Toplumsal sorunlar çok derinlikli değildir. Sınıflaşmalar, toplumsal iş bölümleri antagonist karakterde olmayıp ancak gelişme halinde olduğu belirtebilinir. Toplum çok boyutlu sınıf ve bireysel, ailesel çıkarlara göre parçalanıp dağılmamış olduğunu da öne sürmek mümkündür. Neolitik dönem itibarıyla toplumu oluşturan aşiretler henüz böyle bir ayrışma zihniyetine yabancıdır. Doğal iş bölümünden kaynaklı kimi ayrımlar ve değişiklikler kültür olarak gelişmiş olduğu bilinen bir husustur. İş bölümünden kaynaklı en belirgin farklılık erkek ve kadın arasında baş göstermiştir. Çelişki iki cins arasında erkek lehine olmuştur. Bunu devlet öncesi erkek egemen bir yaklaşım olarak toplumsal bünyeye girdiğini belirtmek mümkündür. “Daha sınıflı devletli topluma geçiş olmadan kadın üzerinde sert bir erkek egemen (ataerkil) hiyerarşinin kurumsallaştığını görüyoruz.”[5] Ataerkil hiyerarşinin kadın cinsi ve toplumsallığı üzerinde gelişme göstermesi elbette toplumun aleyhine olan bir durumdur. Toplumu derinden etkilemişe benziyor. Bu ayrışma uzun toplumsal gelişmenin tüm süreçlerine sirayet etmemiş, daha fazla neolitiğin belli bir aşamasında belirginlik kazandığı büyük ihtimallidir. Avcı ve toplayıcı toplumsal iş bölümlerinde herhangi bir cinsin egemenliği yoktur. Avcılıktan kaynaklı erkeğin bazı hileleri, kurnazlıkları, akıl yürütme kabiliyetleri (avlama, yakalam, tuzağa düşürme ve elde etme) gibi gelişmiş olabilir. Bu da erkek cinsine bir avantaj sağladığı kuvvetle muhtemeldir.

 

Toplumsal İnşa

Toplumsal süreçler ve toplumsal inşalar elbette hiçbir dönemde basit olmamıştır. En kolay gibi gözükenler bile kendi içinde birçok zorluğu ve yoğunluğu vardır. Aşiretlerin toplumda yeri ve oynadığı rolü de öyledir. Birçok çelişki ve çatışmayı bünyesinde taşır. Bazı aşiretler daha devletli bir aşamaya geçmeden kadın üzerinde ve kadın emeği üzerinde egemenlik kurdular. İç ve dıştan kaynaklı sınıflaşmayı yaşadılar. Buna neolitiği derinliğine ve genişliğine yaşanan Kürt orijinli Guttilerden görebiliriz. “Kürtlerin tarih boyunca iç ve dıştan kaynaklı sınıflaşma eğilimleriyle yoğunca tanıştıkları rahatlıkla belirtilebilinir. Neolitiği derinliğine ve devrimci tarzda yaşayan Kürt orjinler, Sümer sınıflı toplumlarından biri giderek iç boyutlu olmaya taşınmaktadır. Örneğin Guti Hanedanlığı (MÖ 2150-2050) Sümer toplumunda sınıflaşmayı yaşayan Kürt orijinli bir kabileler federasyonuna dayanmaktadır.”[6] 

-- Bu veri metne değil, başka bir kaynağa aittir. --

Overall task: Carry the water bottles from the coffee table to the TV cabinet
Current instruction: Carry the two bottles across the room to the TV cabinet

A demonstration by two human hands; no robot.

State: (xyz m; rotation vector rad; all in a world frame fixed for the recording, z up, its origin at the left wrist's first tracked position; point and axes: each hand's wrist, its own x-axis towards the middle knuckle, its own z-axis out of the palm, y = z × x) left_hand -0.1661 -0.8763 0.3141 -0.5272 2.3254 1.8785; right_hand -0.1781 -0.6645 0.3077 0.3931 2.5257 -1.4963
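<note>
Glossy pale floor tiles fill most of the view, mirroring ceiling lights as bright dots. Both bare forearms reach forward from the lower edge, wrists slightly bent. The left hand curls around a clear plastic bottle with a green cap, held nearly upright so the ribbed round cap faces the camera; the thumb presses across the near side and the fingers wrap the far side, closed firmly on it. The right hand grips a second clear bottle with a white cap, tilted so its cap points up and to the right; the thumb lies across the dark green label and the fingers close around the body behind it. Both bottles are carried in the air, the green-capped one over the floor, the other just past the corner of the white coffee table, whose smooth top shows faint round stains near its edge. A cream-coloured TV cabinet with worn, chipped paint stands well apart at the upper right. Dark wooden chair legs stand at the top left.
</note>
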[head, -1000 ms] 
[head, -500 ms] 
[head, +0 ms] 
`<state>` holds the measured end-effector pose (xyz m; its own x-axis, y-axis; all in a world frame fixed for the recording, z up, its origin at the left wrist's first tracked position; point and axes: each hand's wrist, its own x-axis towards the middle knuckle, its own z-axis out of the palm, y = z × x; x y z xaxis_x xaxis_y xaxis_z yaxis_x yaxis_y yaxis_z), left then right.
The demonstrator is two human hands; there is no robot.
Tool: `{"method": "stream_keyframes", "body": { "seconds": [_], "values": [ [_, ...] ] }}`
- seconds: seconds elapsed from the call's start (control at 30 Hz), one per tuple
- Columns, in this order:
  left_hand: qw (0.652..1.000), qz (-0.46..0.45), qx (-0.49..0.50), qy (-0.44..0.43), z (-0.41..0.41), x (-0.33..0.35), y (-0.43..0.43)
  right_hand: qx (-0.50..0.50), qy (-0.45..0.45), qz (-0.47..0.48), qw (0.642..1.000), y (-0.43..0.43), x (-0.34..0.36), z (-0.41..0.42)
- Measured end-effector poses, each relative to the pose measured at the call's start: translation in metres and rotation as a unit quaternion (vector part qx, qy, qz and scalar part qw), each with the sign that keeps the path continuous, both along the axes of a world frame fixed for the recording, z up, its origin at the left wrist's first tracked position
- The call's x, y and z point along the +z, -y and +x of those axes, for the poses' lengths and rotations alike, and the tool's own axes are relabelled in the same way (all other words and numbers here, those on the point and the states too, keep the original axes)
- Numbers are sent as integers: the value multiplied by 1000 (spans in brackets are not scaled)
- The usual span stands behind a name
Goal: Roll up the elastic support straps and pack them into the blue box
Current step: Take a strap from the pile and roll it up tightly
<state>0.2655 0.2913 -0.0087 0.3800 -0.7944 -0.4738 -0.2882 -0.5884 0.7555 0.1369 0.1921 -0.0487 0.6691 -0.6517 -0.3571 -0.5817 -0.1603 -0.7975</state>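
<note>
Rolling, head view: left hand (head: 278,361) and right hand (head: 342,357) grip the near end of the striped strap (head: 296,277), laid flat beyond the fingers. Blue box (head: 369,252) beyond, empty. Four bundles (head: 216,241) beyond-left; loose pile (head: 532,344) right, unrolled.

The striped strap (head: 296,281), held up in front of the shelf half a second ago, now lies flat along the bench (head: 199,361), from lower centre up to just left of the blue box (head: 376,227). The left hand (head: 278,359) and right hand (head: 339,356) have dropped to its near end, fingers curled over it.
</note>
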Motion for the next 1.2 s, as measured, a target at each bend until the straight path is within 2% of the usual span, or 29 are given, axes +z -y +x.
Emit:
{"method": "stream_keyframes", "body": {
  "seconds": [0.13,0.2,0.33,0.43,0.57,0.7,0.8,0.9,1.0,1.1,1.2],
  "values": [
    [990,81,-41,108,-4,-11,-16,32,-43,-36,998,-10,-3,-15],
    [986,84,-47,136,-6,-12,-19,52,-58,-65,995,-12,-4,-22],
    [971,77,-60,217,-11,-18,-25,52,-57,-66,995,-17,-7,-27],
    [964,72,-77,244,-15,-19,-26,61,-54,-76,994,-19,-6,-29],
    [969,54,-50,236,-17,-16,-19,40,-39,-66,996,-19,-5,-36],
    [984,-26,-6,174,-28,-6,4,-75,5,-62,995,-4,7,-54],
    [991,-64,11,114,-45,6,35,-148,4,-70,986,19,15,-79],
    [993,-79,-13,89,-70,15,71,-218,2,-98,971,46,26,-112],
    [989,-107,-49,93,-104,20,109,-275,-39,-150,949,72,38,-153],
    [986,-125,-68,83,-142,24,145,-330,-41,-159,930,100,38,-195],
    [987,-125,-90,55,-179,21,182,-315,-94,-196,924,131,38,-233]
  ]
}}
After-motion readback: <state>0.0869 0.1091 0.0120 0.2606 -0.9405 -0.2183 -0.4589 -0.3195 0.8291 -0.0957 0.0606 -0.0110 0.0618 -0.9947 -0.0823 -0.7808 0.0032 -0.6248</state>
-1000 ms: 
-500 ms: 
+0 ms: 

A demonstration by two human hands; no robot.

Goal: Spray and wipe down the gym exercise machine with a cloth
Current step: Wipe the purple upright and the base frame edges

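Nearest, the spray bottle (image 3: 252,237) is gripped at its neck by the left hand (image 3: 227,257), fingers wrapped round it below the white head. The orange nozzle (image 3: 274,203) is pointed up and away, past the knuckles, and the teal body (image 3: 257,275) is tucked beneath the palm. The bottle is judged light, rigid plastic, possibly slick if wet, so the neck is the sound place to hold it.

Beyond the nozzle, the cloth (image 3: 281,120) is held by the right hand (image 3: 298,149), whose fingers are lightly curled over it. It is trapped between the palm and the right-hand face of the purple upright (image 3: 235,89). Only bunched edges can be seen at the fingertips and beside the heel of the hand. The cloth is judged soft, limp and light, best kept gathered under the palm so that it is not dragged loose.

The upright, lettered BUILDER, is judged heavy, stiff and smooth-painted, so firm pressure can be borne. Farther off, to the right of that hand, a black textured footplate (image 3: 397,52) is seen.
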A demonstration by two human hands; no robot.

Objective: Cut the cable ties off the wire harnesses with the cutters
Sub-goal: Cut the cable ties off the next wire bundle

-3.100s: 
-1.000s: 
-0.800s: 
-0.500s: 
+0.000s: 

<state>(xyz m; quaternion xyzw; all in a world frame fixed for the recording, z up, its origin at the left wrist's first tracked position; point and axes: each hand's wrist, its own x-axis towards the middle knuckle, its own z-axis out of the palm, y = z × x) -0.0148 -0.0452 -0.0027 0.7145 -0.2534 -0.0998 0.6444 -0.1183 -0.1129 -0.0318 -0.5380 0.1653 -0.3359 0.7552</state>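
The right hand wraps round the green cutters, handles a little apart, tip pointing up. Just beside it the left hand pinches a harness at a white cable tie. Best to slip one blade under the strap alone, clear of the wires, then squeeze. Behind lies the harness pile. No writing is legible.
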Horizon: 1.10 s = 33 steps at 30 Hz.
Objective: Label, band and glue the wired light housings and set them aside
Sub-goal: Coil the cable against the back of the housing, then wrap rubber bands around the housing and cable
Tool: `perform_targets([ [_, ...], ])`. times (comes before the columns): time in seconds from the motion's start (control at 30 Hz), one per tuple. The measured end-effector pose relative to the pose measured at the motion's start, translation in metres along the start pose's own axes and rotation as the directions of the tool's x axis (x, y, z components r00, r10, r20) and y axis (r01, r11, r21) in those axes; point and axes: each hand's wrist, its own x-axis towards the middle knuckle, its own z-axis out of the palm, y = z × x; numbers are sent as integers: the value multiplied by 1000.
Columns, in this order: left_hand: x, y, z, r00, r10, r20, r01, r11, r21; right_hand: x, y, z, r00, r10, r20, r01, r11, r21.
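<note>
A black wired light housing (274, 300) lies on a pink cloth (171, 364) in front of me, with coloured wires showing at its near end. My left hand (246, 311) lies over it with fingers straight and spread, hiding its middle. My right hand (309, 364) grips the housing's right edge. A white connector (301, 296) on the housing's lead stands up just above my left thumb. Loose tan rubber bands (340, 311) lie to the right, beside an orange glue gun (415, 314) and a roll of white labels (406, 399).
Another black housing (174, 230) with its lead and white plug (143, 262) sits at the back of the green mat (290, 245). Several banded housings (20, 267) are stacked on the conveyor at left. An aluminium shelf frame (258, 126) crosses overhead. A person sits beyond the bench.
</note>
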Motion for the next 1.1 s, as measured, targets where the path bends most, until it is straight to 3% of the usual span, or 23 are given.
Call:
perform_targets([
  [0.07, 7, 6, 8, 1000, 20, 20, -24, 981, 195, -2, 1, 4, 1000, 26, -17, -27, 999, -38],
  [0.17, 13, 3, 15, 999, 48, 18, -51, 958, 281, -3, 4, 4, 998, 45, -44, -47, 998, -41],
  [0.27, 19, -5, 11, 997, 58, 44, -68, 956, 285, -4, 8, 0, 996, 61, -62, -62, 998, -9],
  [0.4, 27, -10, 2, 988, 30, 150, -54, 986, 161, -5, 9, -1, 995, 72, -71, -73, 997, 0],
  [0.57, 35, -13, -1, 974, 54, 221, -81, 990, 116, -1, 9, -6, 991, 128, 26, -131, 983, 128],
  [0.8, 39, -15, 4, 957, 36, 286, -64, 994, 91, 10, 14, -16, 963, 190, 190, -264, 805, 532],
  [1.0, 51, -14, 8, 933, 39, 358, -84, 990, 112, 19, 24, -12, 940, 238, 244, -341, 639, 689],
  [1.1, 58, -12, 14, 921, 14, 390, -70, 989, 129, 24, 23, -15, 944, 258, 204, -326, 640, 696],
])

Devlet öncesi toplumsal örgütlenmenin en üst aşaması federe ve konfederasyonlardır. Burada bir ayrım koyarak şöyle izah edebiliriz: Aşiret içerisinde bazı aileler, daha fazla ön plana çıkarak güçlendiler. Kabilelerden oluşan aşiretlerin tümü aynı çizgide gelişme sağladığı söylenemez. Ayrıcalıklı konumu elde eden bu ailelere rağmen yinede aşiretler ahlaki ve politik yaşamayı bildiler. Özünde komünaldir. Aşiretin toplumsal formda kaldığı sürece yaşadığı sorunlar hiçbir zaman devletin yarattığı yıkıcı ve uzlaşmaz meseleler değildir. Aşiretlerin birleşim ve iç mantığından kaynaklı olarak her zaman demokratik yönü ağır basmaktadır.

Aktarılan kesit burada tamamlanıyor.